Il existe cinq réimpressions des poésies originales d’Hippolyte Lucas, savoir : Heures d’amour, Paris, Lavigne, 1844, in-32 ; la même édition, augmentée de poésies diverses ; Paris, Alvarès, 1857, in-18 ; Heures d’amour, 4e édit., Paris, J. Gay, 1864, in-32 ; Poésies d’Hippolyte Lucas, Heures d’amour, 5e édit., et Poésies inédites, Paris, Librairie des bibliophiles, 1871, in-18 ; Choix de poésies d’Hippolyte Lucas, suivi de nouvelles en prose, Paris, Lemerre, 1898, in-18.

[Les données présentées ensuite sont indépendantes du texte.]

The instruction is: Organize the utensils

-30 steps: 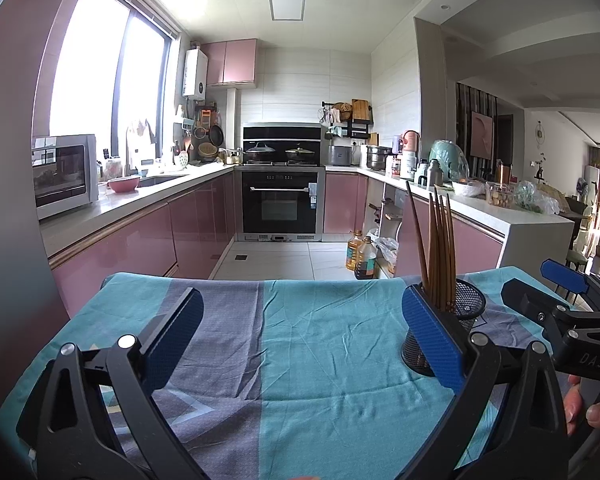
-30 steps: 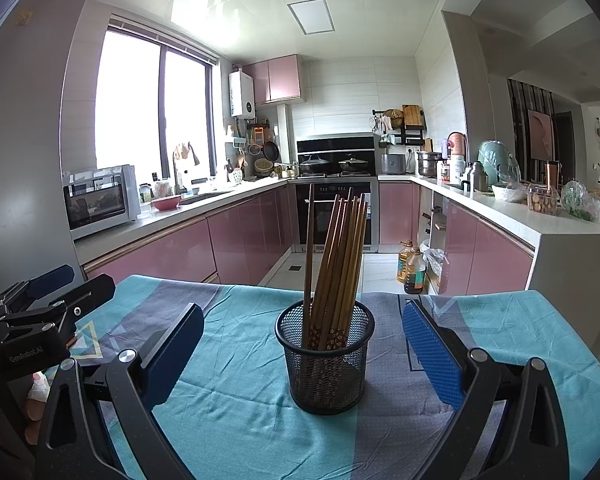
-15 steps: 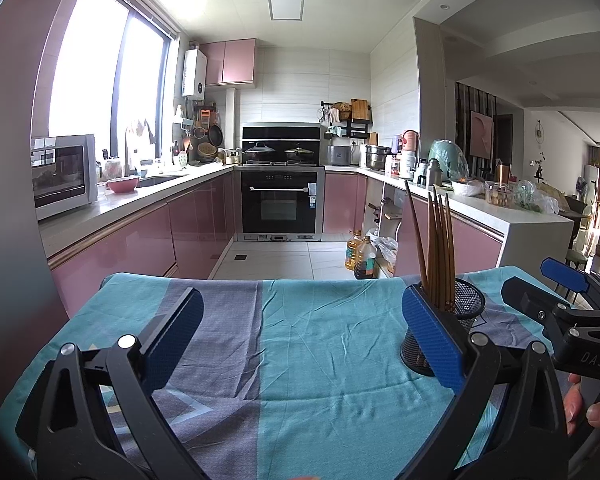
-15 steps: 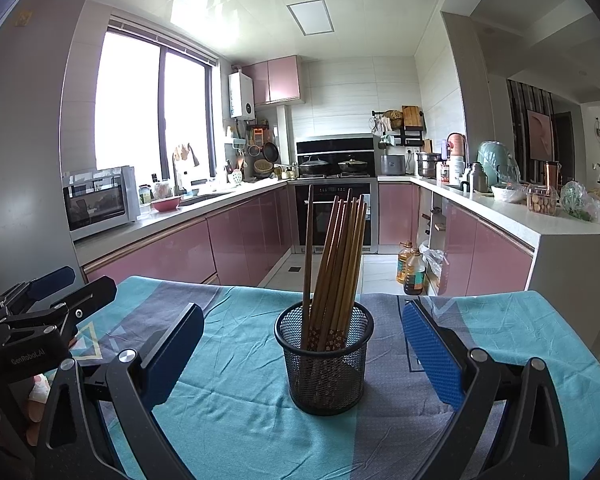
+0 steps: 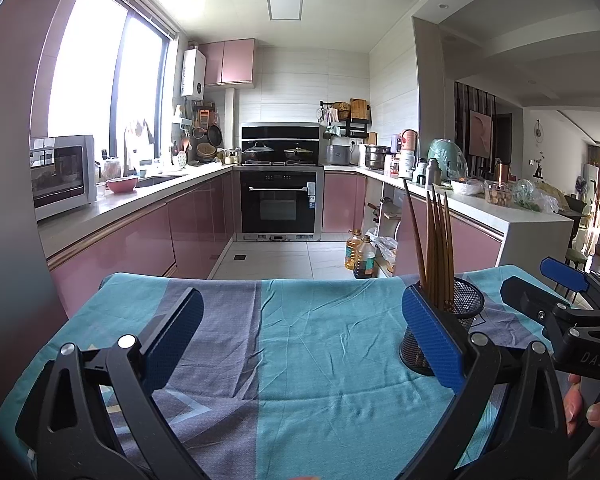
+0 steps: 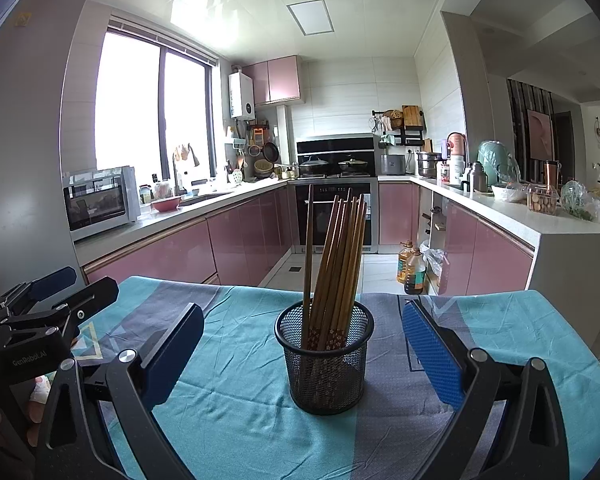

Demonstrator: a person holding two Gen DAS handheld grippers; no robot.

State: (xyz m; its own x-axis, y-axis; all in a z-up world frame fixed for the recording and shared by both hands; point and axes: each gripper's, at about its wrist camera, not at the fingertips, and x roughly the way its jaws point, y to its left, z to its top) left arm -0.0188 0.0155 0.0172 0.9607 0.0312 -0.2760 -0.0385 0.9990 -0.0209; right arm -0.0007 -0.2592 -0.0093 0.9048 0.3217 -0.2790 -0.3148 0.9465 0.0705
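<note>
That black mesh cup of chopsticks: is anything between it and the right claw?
Nothing visible. The right claw is open, and the mesh cup stands straight ahead on bare tablecloth, with the chopsticks upright inside. The left claw, also open, is off to the side.

A black wire cup [image 6: 325, 360] stands upright on the cloth, in the middle of the right view. Brown wooden chopsticks [image 6: 334, 264] stand in it in a bunch. Most lean toward 1 o'clock. One points straight up at 12 o'clock. Their bottom ends have little flowers on red.
</note>
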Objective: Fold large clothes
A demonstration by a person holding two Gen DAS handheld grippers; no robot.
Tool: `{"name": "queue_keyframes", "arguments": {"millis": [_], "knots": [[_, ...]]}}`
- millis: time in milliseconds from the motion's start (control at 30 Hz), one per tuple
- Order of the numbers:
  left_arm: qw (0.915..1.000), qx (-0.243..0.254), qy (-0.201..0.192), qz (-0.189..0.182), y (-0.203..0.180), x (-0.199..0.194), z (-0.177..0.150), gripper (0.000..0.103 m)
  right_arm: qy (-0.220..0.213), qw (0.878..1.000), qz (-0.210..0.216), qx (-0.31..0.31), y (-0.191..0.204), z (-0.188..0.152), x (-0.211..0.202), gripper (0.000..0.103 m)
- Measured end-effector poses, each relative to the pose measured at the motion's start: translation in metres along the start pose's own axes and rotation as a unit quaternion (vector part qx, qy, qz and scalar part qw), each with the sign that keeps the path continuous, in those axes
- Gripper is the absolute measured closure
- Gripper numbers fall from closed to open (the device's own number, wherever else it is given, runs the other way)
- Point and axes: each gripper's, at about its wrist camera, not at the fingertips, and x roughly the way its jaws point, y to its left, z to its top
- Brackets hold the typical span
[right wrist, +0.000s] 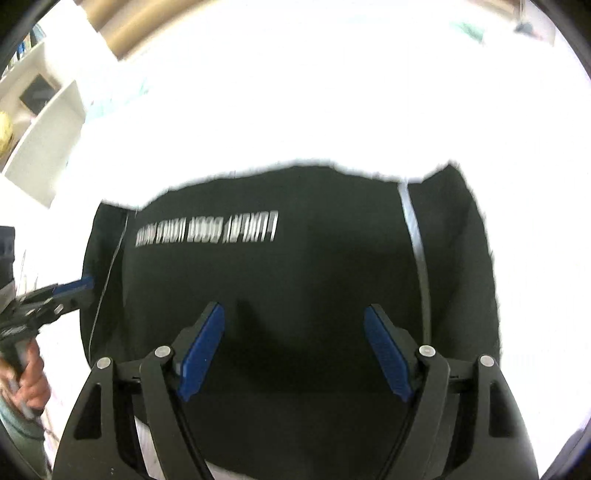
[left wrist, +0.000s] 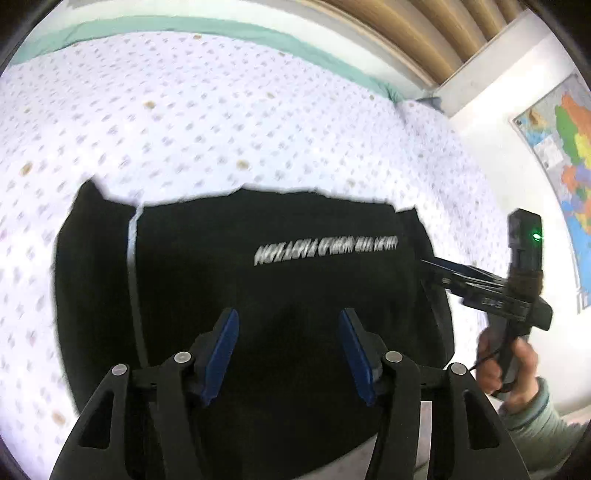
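Note:
A black garment with a line of white lettering and a white side stripe lies folded on a bed; it also fills the right wrist view. My left gripper is open and empty just above the garment's near part. My right gripper is open and empty above the same garment. The right gripper shows in the left wrist view at the garment's right edge. The left gripper shows in the right wrist view at the garment's left edge.
The bed has a white sheet with small dots and a teal border at the far side. A wall with a coloured map is at the right. White shelves stand at the left in the right wrist view.

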Motion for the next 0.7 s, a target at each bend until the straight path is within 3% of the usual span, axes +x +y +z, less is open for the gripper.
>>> {"name": "queue_keyframes", "arguments": {"millis": [67,167,233,300,400,500,633,700], "knots": [[0.9998,-0.005,0.011,0.014,-0.005,0.024,0.009,0.045,0.000,1.000,-0.005,0.004,0.000,0.019,0.014,0.021],[0.9970,-0.046,0.051,0.037,0.020,0.073,0.010,0.044,0.045,0.999,-0.021,0.008,0.001,0.029,0.059,0.025],[0.9956,-0.071,0.054,0.027,0.041,0.094,0.013,0.042,0.072,0.997,-0.019,0.024,-0.006,0.027,0.092,0.024],[0.9940,-0.095,0.053,0.007,0.055,0.098,0.017,0.042,0.070,0.997,-0.013,0.034,-0.013,0.024,0.100,0.021],[0.9930,-0.107,0.048,-0.011,0.060,0.082,0.018,0.043,0.065,0.997,-0.004,0.039,-0.019,0.021,0.098,0.021],[0.9968,-0.078,0.015,0.008,0.054,0.043,0.017,0.043,0.057,0.998,-0.004,0.028,-0.027,0.025,0.078,0.021],[0.9941,-0.071,-0.060,0.055,0.069,-0.019,0.009,0.043,0.008,1.000,-0.020,0.005,-0.039,0.004,0.010,0.021],[0.9895,-0.096,-0.065,0.086,0.091,-0.023,0.008,0.043,-0.011,0.999,-0.050,0.000,-0.045,0.003,0.000,0.021]]}}
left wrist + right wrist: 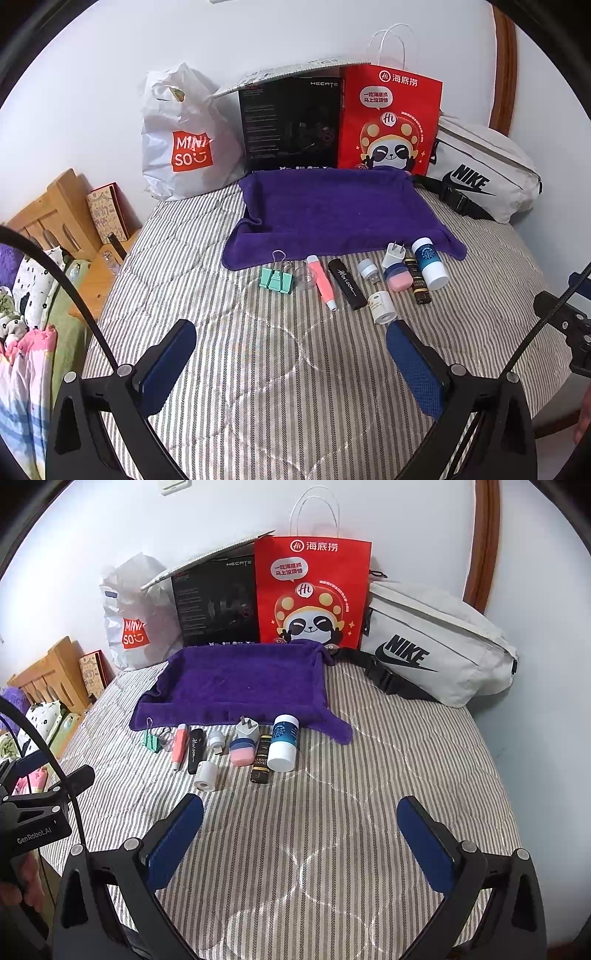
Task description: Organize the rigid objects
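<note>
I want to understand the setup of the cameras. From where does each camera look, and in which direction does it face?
Left wrist: sits on the left claw, above the striped bed, facing the purple towel and wall; own open fingers show, plus the other claw at right.
Right wrist: sits on the right claw, further right, facing the same way; own open fingers show, plus the other claw at left.
Shared: towel, the row of small items, red bag, Nike bag.

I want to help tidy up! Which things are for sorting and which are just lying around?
For sorting:
green binder clip
pink pen
black Horizon stick
white plug
blue-and-white bottle
purple towel

Just lying around:
Miniso bag
red panda bag
Nike pouch
black box
</note>
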`<state>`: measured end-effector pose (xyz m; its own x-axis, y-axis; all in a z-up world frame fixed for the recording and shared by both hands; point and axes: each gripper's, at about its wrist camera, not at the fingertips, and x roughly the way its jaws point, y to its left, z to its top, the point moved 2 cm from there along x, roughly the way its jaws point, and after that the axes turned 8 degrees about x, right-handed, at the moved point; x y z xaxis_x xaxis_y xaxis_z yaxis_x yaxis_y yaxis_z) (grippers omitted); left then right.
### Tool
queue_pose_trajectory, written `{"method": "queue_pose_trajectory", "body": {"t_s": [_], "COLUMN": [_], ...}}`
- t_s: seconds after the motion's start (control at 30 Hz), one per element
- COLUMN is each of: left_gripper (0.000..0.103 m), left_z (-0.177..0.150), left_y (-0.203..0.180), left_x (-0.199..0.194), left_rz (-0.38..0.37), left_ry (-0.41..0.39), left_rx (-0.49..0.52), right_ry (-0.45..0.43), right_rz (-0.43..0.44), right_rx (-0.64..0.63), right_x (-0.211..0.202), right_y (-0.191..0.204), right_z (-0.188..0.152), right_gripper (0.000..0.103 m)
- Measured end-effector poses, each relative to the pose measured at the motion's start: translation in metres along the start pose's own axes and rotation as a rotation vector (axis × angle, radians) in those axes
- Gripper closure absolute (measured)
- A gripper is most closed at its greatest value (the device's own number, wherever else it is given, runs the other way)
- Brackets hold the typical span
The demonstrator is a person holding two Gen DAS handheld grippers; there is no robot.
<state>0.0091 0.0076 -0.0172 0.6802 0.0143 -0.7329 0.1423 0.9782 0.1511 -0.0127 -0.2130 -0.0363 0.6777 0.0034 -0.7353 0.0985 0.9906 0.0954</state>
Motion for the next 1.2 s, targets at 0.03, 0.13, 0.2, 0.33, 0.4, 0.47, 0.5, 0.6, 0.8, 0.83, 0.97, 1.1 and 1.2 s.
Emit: {"method": "queue_pose_trajectory", "body": {"t_s": [0.03, 0.13, 0.2, 0.33, 0.4, 0.47, 0.5, 0.6, 0.8, 0.83, 0.97, 1.1, 1.2], "left_gripper": [0.0, 0.0, 0.0, 0.0, 0.0, 0.0, 0.0, 0.0, 0.0, 0.0, 0.0, 0.0, 0.0], "left_z": [-0.0003, -0.0015, -0.0018, -0.0023, -0.0026, -0.0031, -0.0026, -0.0029, -0.0022, -0.0018, -0.0005, 0.0, 0.0005], "left_y": [0.0001, 0.0006, 0.001, 0.0017, 0.002, 0.0018, 0.0013, 0.0002, -0.0007, -0.0011, -0.0016, -0.0021, -0.0023], "left_x": [0.0, 0.0003, 0.0004, 0.0008, 0.0013, 0.0013, 0.0012, 0.0015, 0.0016, 0.0016, 0.0013, 0.001, 0.0006], "left_rz": [0.0, 0.0, 0.0, 0.0, 0.0, 0.0, 0.001, 0.002, 0.002, 0.003, 0.003, 0.005, 0.004], "left_ry": [-0.002, -0.002, -0.001, -0.001, 0.0, 0.0, 0.001, 0.002, 0.003, 0.003, 0.002, 0.004, 0.004], "left_rx": [0.001, 0.003, 0.003, 0.005, 0.007, 0.007, 0.006, 0.01, 0.011, 0.011, 0.012, 0.013, 0.014], "right_ry": [0.0, -0.001, -0.002, -0.001, -0.001, -0.003, -0.003, -0.004, -0.006, -0.004, -0.004, -0.006, -0.006], "right_rz": [-0.002, -0.002, -0.004, -0.006, -0.008, -0.009, -0.007, -0.007, -0.008, -0.008, -0.008, -0.008, -0.009], "right_rx": [0.0, 0.0, 0.001, 0.003, 0.003, 0.004, 0.005, 0.005, 0.004, 0.004, 0.004, 0.003, 0.004], "right_x": [0.0, -0.0011, -0.0015, -0.002, -0.0024, -0.0023, -0.0024, -0.0025, -0.003, -0.0029, -0.0035, -0.0036, -0.0035], "right_y": [0.0001, 0.0002, 0.0007, -0.0003, -0.0007, -0.0016, -0.0026, -0.0038, -0.0045, -0.0045, -0.0052, -0.006, -0.0054], "right_z": [0.0, -0.0001, 0.0001, 0.0017, 0.0019, 0.0023, 0.0024, 0.0029, 0.0034, 0.0036, 0.0047, 0.006, 0.0051], "right_gripper": [0.0, 0.0, 0.0, 0.0, 0.0, 0.0, 0.0, 0.0, 0.0, 0.0, 0.0, 0.0, 0.0]}}
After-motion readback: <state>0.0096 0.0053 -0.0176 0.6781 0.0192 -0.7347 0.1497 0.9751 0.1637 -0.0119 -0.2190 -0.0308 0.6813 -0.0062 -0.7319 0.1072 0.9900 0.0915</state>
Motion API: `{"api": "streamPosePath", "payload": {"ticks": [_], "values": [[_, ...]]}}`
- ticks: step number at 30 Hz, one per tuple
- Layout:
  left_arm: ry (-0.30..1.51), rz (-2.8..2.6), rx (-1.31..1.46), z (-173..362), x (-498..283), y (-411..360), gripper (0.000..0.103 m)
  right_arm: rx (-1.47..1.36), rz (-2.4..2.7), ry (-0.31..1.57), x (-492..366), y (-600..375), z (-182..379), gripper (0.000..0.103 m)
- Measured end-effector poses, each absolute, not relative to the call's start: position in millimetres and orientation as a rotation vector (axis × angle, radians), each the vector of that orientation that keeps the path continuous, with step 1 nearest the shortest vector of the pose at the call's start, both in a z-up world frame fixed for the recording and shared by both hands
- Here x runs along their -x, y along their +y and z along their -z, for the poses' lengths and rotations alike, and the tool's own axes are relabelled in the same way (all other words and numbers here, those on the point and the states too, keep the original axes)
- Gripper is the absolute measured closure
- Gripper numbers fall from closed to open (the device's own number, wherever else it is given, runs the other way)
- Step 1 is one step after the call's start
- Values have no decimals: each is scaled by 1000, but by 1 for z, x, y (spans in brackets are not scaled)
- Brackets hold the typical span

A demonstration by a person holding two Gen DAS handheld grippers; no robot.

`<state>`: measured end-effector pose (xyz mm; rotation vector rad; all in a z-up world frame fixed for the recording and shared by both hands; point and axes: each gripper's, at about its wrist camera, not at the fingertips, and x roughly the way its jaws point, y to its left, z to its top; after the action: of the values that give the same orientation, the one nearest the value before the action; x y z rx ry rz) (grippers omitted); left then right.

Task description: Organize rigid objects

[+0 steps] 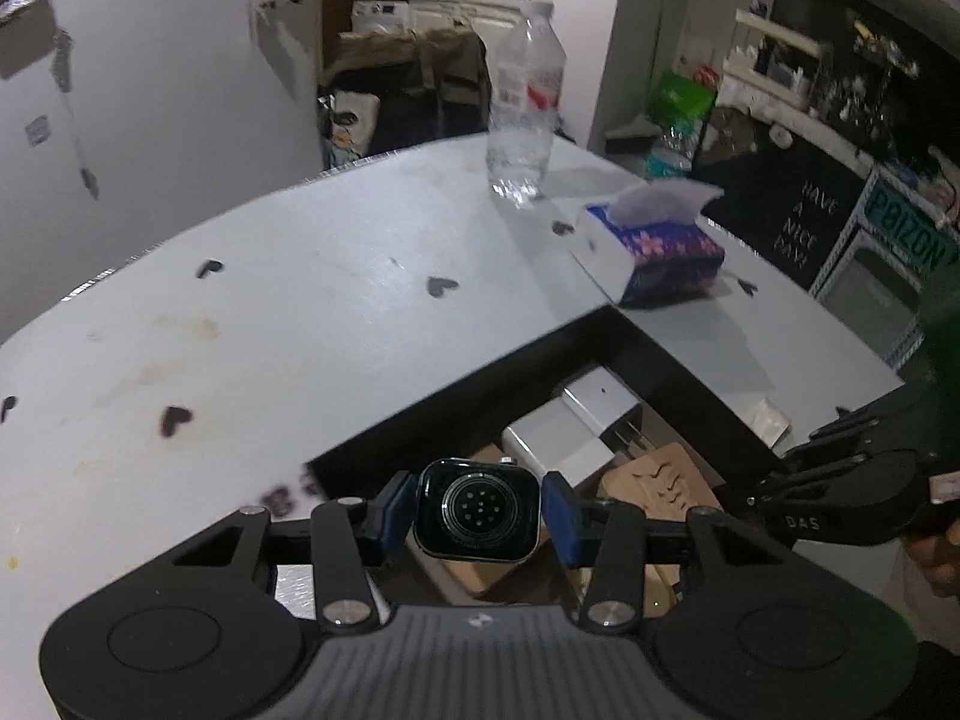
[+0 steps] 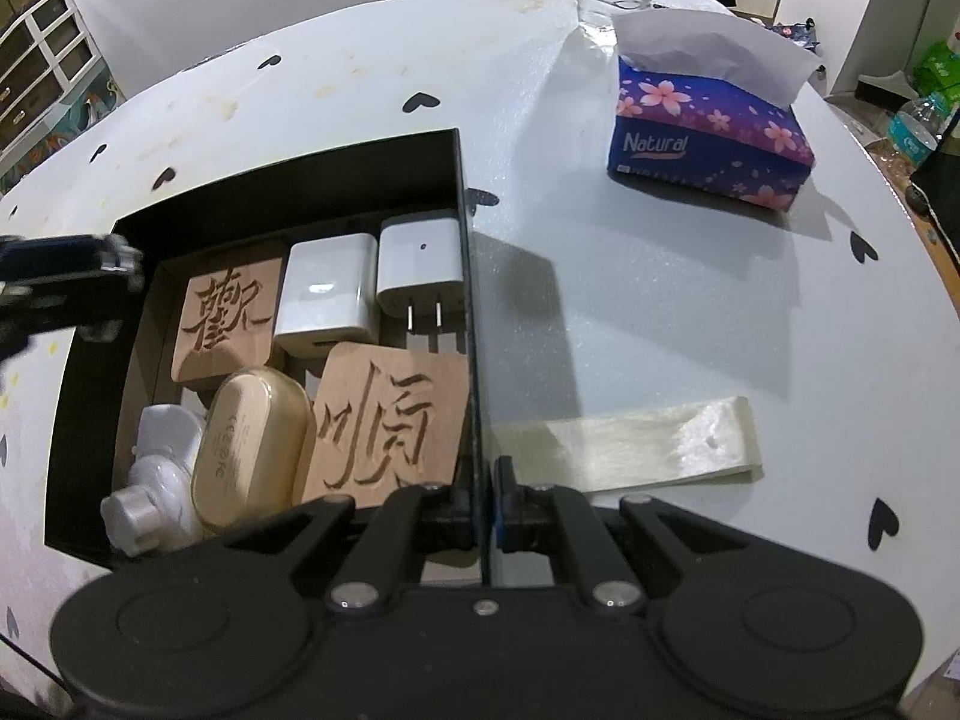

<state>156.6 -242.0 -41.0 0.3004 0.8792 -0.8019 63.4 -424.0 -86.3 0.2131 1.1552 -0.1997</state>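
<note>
Dim, bluish indoor light; hard shadows, blurred fisheye edges, dark corners.

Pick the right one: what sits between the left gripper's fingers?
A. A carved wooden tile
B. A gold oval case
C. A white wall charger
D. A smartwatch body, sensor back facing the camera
D: in the left wrist view the smartwatch body sits between the blue pads of the left gripper above the black box, its round sensor back toward the camera, though a small gap shows at each pad.
</note>
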Motion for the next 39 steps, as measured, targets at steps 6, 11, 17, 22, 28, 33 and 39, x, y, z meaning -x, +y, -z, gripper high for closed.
{"api": "streamPosePath", "payload": {"ticks": [6,11,17,22,28,33,39], "values": [[930,800,-309,59,-170,-259,56,-216,201,1155,-63,-424,86,98],[972,808,-311,72,-177,-264,56,-219,202,1156,-64,-425,86,98],[1004,803,-282,77,-180,-266,53,-218,201,1156,-64,-425,86,98],[993,786,-251,67,-175,-261,19,-217,202,1157,-64,-425,86,98],[976,777,-204,47,-163,-253,10,-214,201,1157,-64,-425,87,98],[965,742,-164,31,-151,-243,3,-209,199,1158,-64,-424,87,98],[956,690,-121,15,-136,-227,0,-204,195,1158,-64,-423,87,99]]}}
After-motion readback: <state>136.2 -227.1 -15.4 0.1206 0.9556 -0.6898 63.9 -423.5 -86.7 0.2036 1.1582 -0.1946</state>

Bibliographie. — Hippolyte Lucas, Portraits et souvenirs littéraires ; Paris, Plon, s. d., in-18. — Oliv. de Gourcuff, Gens de Bretagne ; Paris, Lechevallier, 1900, in-8o. — Léo Lucas, Notice littéraire et bibliographie publiées en tête du Choix de poésies, etc. ; Paris, Lemerre, 1898, in-18 ; Opinion de la critique sur les poésies d’H. Lucas ; Rennes, impr. Fr. Simon, 1899, in-12.


MA RETRAITE[1]


Je sais une rivière,
La Vilaine est son nom,
Cependant la lumière
Y glisse un pur rayon.

Dans son eau se reflète
Le svelte peuplier ;
Sur sa rive discrète.
Roucoule le ramier.

Non loin la maisonnette,
Le jardin potager.
L’allée étroite et nette,
Le tout petit verger ;

Le parterre où l’abeille
Aime à poser son vol ;
Lis blanc, rose vermeille,
Et buis vert près du sol ;

Au bord de la fenêtre,
Le rouge cerisier.
Qu’attaque, aux yeux du maître,
Le moineau familier.

La charmille où l’on goûte
Le bienveillant sommeil.
Sans que l’on y redoute
La pluie ou le soleil ;

L’espalier où la pêche,
Exposée au midi,
Se conserve si fraîche
Sur le mur attiédi ;

Le noyer dont Ovide
Parle, et que le passant
Frappe, toujours avide,
Du silex impuissant.

À deux pas la châtaigne
Qu’Horace aussi cueillait,
Et que nul ne dédaigne,
Mêlée avec le lait.

Vers le soir taciturne,
Le tic tac du moulin,
Ou la chanson nocturne
Des fileuses de lin.

L’écho que l’on réveille,
Ce poète endormi,
Qui renvoie à l’oreille
La rime au son ami.
 
Le village où ma mère,
Fidèle au chaume obscur,
À toute peine amère
Portait un baume sur.

C’est là que, loin du monde,
Sans craindre de vieillir,
Dans une paix profonde,
J’aime à me recueillir.
 
Aucun bruit de la ville,
Bruit stérile toujours !
Sous une ombre tranquille
Laissant dormir mes jours,
 
J’écoute, solitaire,
Un bruit plus solennel,
Celui que fait la terre
Sur son axe éternel.

(Dernières Poésies.)

  1. Le Temple du Cerisier, près Rennes.